Serious question. Does Liberty have a prior relationship with Tivo or Tivo ties?

If so, maybe there is a very, very small bit of hope for a dual platform but I doubt it.

If not, then move on please. Again after all the money D* has dumped into this and as good as the HR20/21 is now(in spite of what you think) we will probably NEVER see a D* Tivo again.


----------



## 20TIL6 (Sep 7, 2006)

gio1269 said:


> Serious question. Does Liberty have a prior relationship with Tivo or Tivo ties?

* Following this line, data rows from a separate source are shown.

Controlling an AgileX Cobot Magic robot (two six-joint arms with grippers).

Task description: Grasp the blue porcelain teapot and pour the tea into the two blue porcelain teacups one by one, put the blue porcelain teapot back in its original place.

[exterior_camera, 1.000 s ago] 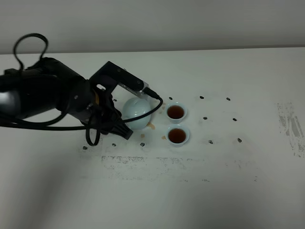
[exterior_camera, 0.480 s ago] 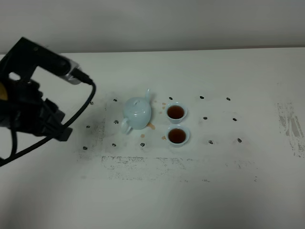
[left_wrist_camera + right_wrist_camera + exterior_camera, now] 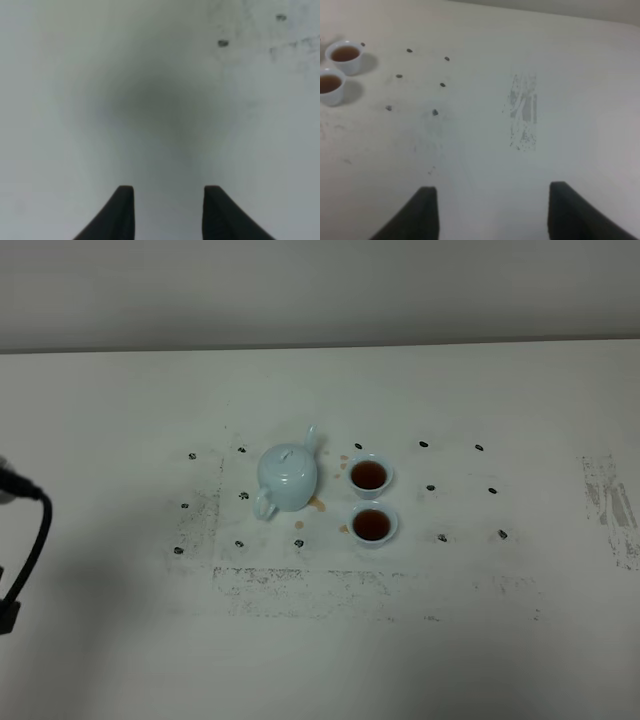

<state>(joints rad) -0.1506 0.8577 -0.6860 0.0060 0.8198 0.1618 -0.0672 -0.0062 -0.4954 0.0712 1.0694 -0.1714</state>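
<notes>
The teapot (image 3: 288, 478) and both teacups (image 3: 369, 475) (image 3: 373, 525) are glossy pale blue, the cups filled with dark reddish-brown tea (image 3: 372, 525). The bench (image 3: 480, 620) is off-white, speckled with small dark dots and grey scuffs. Both pincers' fingers (image 3: 119, 214) (image 3: 423, 212) are black.

- Light is soft and even — the pale worktop (image 3: 420, 640) shows no glare, and it dims toward its left edge.
- Ahead of the left fingers (image 3: 122, 212) lies a broad, diffuse dark shadow; that whole view is blurred.
- The right fingers (image 3: 422, 212) are out of focus — the worktop beyond stays fairly sharp.
</notes>
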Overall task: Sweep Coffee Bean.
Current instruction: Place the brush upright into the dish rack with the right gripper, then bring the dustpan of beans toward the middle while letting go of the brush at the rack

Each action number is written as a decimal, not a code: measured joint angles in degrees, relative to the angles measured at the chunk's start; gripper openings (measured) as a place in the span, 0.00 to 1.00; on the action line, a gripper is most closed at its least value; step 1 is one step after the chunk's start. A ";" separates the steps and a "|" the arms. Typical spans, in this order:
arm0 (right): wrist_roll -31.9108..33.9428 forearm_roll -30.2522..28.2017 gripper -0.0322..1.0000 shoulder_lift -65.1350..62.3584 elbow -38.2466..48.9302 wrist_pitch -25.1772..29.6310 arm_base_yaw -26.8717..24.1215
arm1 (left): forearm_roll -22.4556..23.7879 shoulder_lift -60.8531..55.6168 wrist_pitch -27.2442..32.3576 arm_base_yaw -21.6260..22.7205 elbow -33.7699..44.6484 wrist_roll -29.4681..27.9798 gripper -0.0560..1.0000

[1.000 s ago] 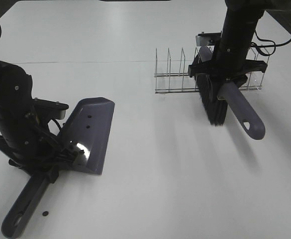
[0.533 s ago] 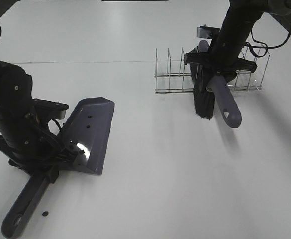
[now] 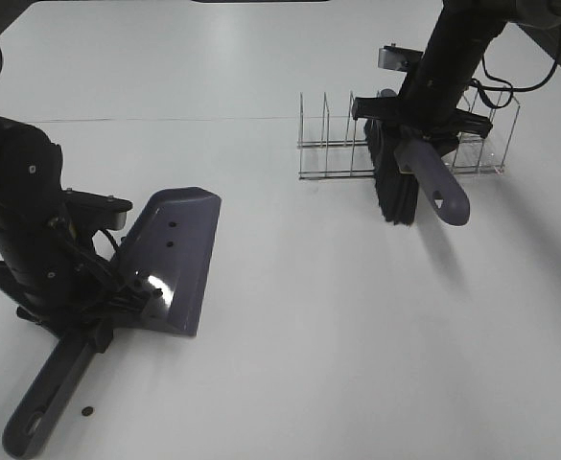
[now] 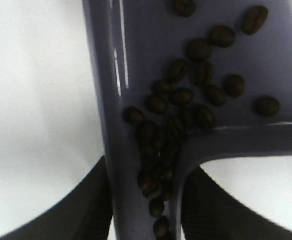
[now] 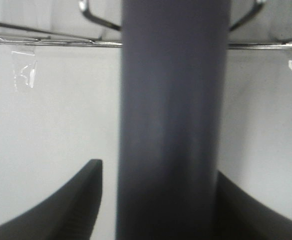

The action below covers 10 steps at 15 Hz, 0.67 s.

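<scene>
My left gripper (image 3: pixel 96 324) is shut on the handle of the purple dustpan (image 3: pixel 173 254) at the left of the table. In the left wrist view, several dark coffee beans (image 4: pixel 185 100) lie in the dustpan (image 4: pixel 136 45), piled where the pan meets its handle, with a finger (image 4: pixel 88 210) on each side. One stray bean (image 3: pixel 88 411) lies on the table beside the dustpan handle. My right gripper (image 3: pixel 424 134) is shut on the brush (image 3: pixel 438 187) and holds it just in front of the wire rack, black bristles (image 3: pixel 393 187) pointing down. The right wrist view shows the brush handle (image 5: pixel 168 125) between the fingers (image 5: pixel 68 210).
A wire divider rack (image 3: pixel 330 144) stands at the back right, right behind the brush; its wires show in the right wrist view (image 5: pixel 51 41). The white table (image 3: pixel 299 326) stretches between the two arms. Black cables hang by the right arm.
My right arm has carried the brush back and to the left, closer to the wire rack. The left arm and dustpan have not moved.
</scene>
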 joint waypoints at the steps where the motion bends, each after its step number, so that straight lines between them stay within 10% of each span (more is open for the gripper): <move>1: -0.34 0.86 0.56 0.00 -0.69 0.00 0.00 | 0.00 0.00 0.00 0.00 0.00 0.00 0.38; 10: -0.52 -1.26 0.64 -3.95 -3.78 -0.17 0.00 | -0.23 0.57 0.17 0.00 -2.01 -3.84 0.38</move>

At one time, and it might still be the case, Liberty Media was a large investor in TiVo.


----------



## incog-neato (Sep 18, 2007)

With the retail price as of 1/10/08 of the HR21(20) dropped to $199 - $100 rebate for most everyone for a net price of $99 there is no way TiVo can make a product that enough people would buy and be able to make any money. I'd guess that by the end of the year the HR2? will probably be $99 SRP. Soon you'll probably see the end of the non-HD DVR (R15/R16) and all D* will be selling will be $99 HD DVR's. Unfortunately TiVo can't compete with that commodity type of pricing. Considering an HD receiver (non-DVR) and a DVR (non-HD) are $99 why not only sell 1 advanced receiver (HR2?) and 1 standard receiver like the D12. With very few exceptions even without an HD TV you can still use the HD DVR. So now TiVo comes in with a $500 or $400 or even $300 HD-DVR MPEG 4 box vs the $99 (or $zero$) DirecTV HDDVR. Seriously, how many could they possible sell. Like it or not, TiVo's D* market is gone due to the commodity pricing of the HR2? series. Sadly. R.I.P. D*TiVo.


----------



## Mark Lopez (Jan 1, 2000)

RS4 said:


> The other thing to remember is the our DTivos are actually being updated this month with some new features.

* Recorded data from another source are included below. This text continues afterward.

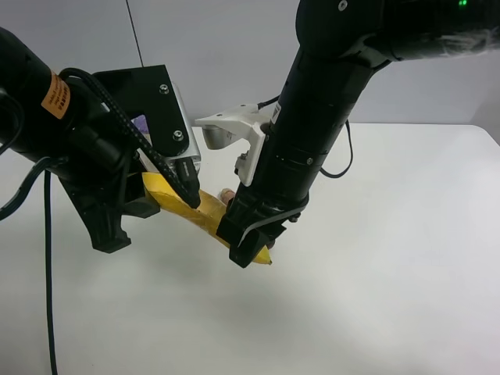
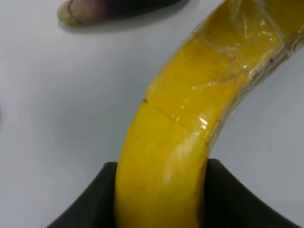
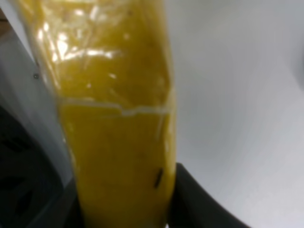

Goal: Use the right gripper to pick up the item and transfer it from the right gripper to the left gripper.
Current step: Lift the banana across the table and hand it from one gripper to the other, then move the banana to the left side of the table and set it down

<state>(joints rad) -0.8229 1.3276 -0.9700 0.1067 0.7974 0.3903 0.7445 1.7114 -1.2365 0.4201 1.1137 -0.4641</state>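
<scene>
Right claw (image 1: 250, 247): clamped on banana (image 1: 205, 217), lower end | Left claw (image 2: 160, 194): closed against both sides of banana's other end, 10 o'clock of right claw, high view.

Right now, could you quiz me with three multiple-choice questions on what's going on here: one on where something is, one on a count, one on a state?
1. Where is the eggplant?
A on the white table
B in a gripper
C in a basket

2. How many grippers grip the banana?
A none
B one
C two

3. The banana is:
A peeled
B whole, in its skin
C sliced

Answers:
1 A: it lies on the table in the left wrist view.
2 C: the left gripper and the right gripper each close on it.
3 B: unbroken yellow skin shows.
</scene>
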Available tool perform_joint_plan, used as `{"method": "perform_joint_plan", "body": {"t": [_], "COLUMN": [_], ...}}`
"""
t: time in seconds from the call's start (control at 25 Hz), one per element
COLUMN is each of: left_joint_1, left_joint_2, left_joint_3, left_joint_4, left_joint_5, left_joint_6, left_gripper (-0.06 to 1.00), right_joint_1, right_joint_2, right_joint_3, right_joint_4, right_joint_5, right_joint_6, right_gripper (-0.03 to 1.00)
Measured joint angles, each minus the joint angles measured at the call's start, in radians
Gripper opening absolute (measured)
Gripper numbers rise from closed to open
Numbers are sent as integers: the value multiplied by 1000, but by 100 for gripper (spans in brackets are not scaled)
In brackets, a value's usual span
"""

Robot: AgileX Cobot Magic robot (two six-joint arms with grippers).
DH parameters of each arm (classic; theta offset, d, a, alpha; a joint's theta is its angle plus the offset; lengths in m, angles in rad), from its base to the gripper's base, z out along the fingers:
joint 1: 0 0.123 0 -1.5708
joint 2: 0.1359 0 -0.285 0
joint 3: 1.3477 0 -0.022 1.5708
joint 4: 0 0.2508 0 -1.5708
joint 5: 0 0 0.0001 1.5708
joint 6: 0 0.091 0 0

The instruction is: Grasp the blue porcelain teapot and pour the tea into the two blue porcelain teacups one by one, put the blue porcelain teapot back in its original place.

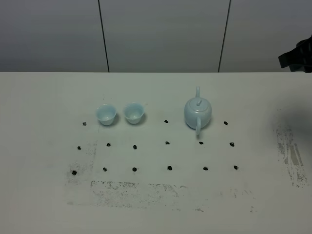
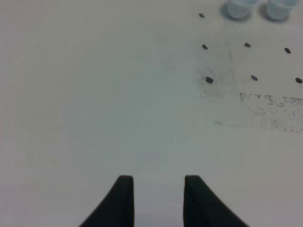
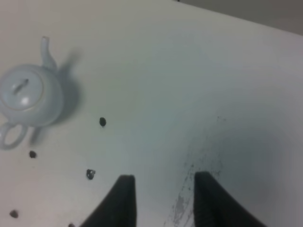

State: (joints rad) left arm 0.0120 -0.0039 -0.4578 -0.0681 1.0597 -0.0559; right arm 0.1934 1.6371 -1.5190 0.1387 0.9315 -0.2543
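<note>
The blue porcelain teapot point(image 1: 198, 113) stands upright on the white table, lid on, spout toward the back and handle toward the front. The two blue porcelain teacups point(image 1: 106, 114) point(image 1: 134, 113) stand side by side to its left. My left gripper point(image 2: 158, 183) is open and empty over bare table, with both cups point(image 2: 238, 7) point(image 2: 278, 8) far off at the frame's edge. My right gripper point(image 3: 165, 182) is open and empty above the table, well apart from the teapot point(image 3: 28, 97). Only a dark part of the right arm point(image 1: 296, 56) shows in the exterior high view.
A grid of small black dots point(image 1: 167, 143) marks the table around the cups and teapot. Smudged dark patches lie near the front point(image 1: 131, 187) and at the right point(image 1: 292, 156). A grey panelled wall point(image 1: 161, 34) stands behind the table's far edge.
</note>
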Motion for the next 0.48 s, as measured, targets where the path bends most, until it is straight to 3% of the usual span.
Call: {"method": "perform_joint_plan", "body": {"t": [0.32, 0.48], "left_joint_1": [0, 0], "left_joint_2": [0, 0], "left_joint_3": [0, 0], "left_joint_4": [0, 0], "left_joint_5": [0, 0], "left_joint_6": [0, 0], "left_gripper": [29, 29], "right_joint_1": [16, 113], "right_joint_2": [0, 0], "right_joint_3": [0, 0], "right_joint_4": [50, 57], "right_joint_5": [-1, -7], "right_joint_6": [1, 9], "right_gripper": [28, 28]}}
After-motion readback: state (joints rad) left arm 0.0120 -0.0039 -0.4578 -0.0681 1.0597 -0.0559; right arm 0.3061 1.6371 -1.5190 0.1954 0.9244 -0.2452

In other words, fix some of the bugs the last release introduced and add some more (bugs).


----------



## 20TIL6 (Sep 7, 2006)

Mark Lopez said:


> In other words, fix some of the bugs the last release introduced and add some more (bugs).

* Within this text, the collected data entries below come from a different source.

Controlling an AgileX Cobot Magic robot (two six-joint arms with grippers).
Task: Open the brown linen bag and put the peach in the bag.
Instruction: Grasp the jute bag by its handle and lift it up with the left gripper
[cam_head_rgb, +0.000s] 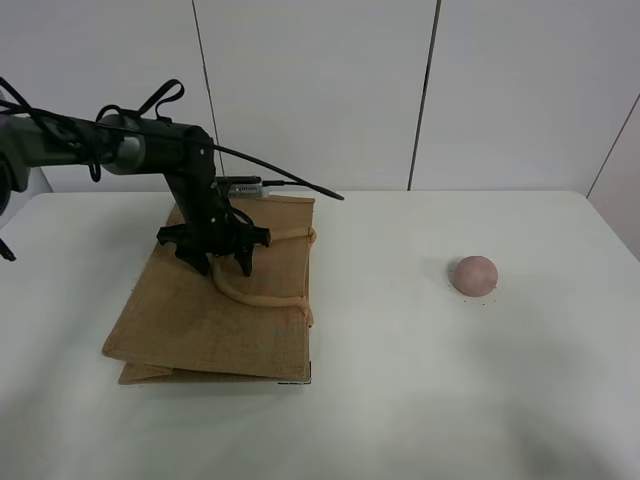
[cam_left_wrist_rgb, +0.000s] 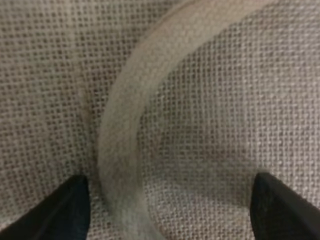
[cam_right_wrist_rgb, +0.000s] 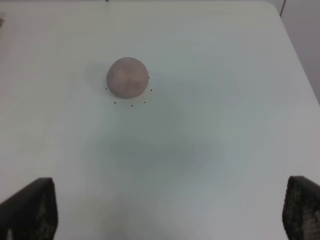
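Observation:
The brown linen bag lies flat on the left of the white table, with its lighter loop handle resting on top. My left gripper is open and points down onto the bag, with its fingers on either side of the handle. In the left wrist view the handle curves over the coarse weave between the dark fingertips. The peach sits alone on the right. In the right wrist view the peach lies ahead of my open, empty right gripper.
The white table ends at a white panelled wall behind. Its right edge shows beside the peach in the right wrist view. The right arm is out of the exterior view. A black cable trails behind the left arm.

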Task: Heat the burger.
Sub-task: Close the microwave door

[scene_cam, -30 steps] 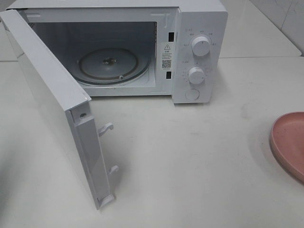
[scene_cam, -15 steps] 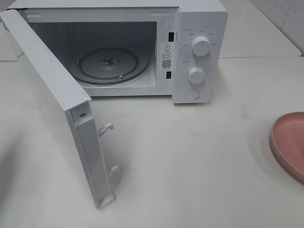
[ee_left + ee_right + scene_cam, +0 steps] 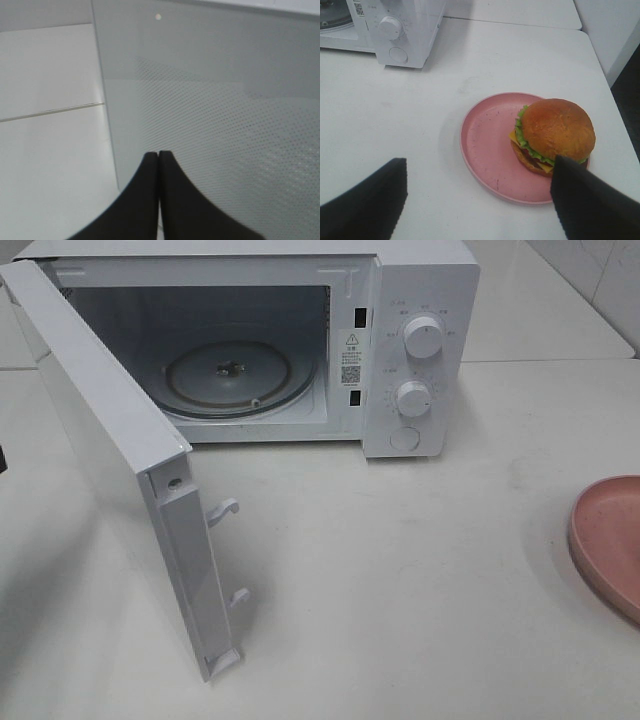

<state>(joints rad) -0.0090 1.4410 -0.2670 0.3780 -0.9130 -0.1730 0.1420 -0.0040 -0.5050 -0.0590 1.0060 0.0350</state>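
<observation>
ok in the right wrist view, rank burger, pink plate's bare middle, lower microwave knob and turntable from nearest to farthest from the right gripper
1. burger, beside one of the fingers of the open right gripper.
2. pink plate, bare middle, beside the burger.
3. lower microwave knob, across the table.
4. turntable, inside the microwave, beyond the knob.

A white microwave oven [image 3: 400, 340] stands at the back of the white table [image 3: 420, 570]. Its white door [image 3: 120, 460] is swung wide open toward the front, showing two white latch hooks [image 3: 225, 510] on its inner edge. Inside the cavity lies a round clear glass turntable [image 3: 235, 375]. On the control panel, two round white knobs sit one above the other, the upper knob [image 3: 424, 337] over the lower knob [image 3: 413, 398], with a round white button [image 3: 404, 438] beneath them. A warning sticker [image 3: 351, 355] is stuck on the frame beside the cavity. A round pink plate [image 3: 490, 145] rests on the table, well apart from the oven.
</observation>
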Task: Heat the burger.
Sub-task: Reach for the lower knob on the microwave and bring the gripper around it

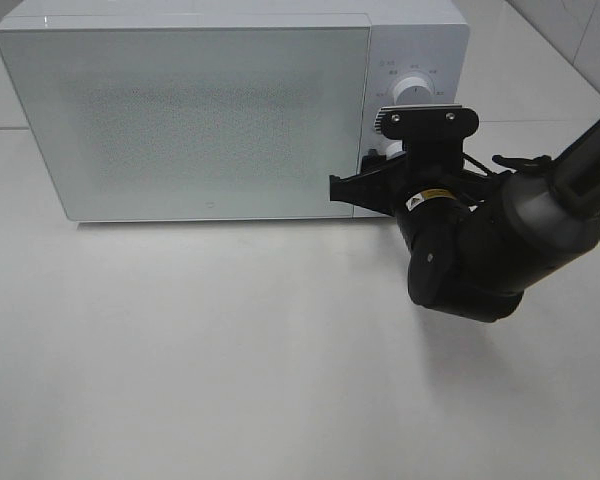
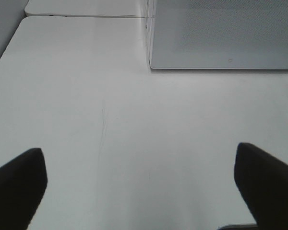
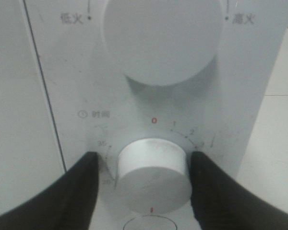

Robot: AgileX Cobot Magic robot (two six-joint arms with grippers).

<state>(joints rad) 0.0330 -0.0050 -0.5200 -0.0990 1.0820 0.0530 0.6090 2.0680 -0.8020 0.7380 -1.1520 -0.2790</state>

Does that statement apply to the HR20/21 as well? How many revisions has that platform had since its introduction?


----------



## HiDefGator (Oct 12, 2004)

incog-neato said:


> With the retail price as of 1/10/08 of the HR21(20) dropped to $199 - $100 rebate for most everyone for a net price of $99 there is no way TiVo can make a product that enough people would buy and be able to make any money. I'd guess that by the end of the year the HR2? will probably be $99 SRP. Soon you'll probably see the end of the non-HD DVR (R15/R16) and all D* will be selling will be $99 HD DVR's. Unfortunately TiVo can't compete with that commodity type of pricing. Considering an HD receiver (non-DVR) and a DVR (non-HD) are $99 why not only sell 1 advanced receiver (HR2?) and 1 standard receiver like the D12. With very few exceptions even without an HD TV you can still use the HD DVR. So now TiVo comes in with a $500 or $400 or even $300 HD-DVR MPEG 4 box vs the $99 (or $zero$) DirecTV HDDVR. Seriously, how many could they possible sell. Like it or not, TiVo's D* market is gone due to the commodity pricing of the HR2? series. Sadly. R.I.P. D*TiVo.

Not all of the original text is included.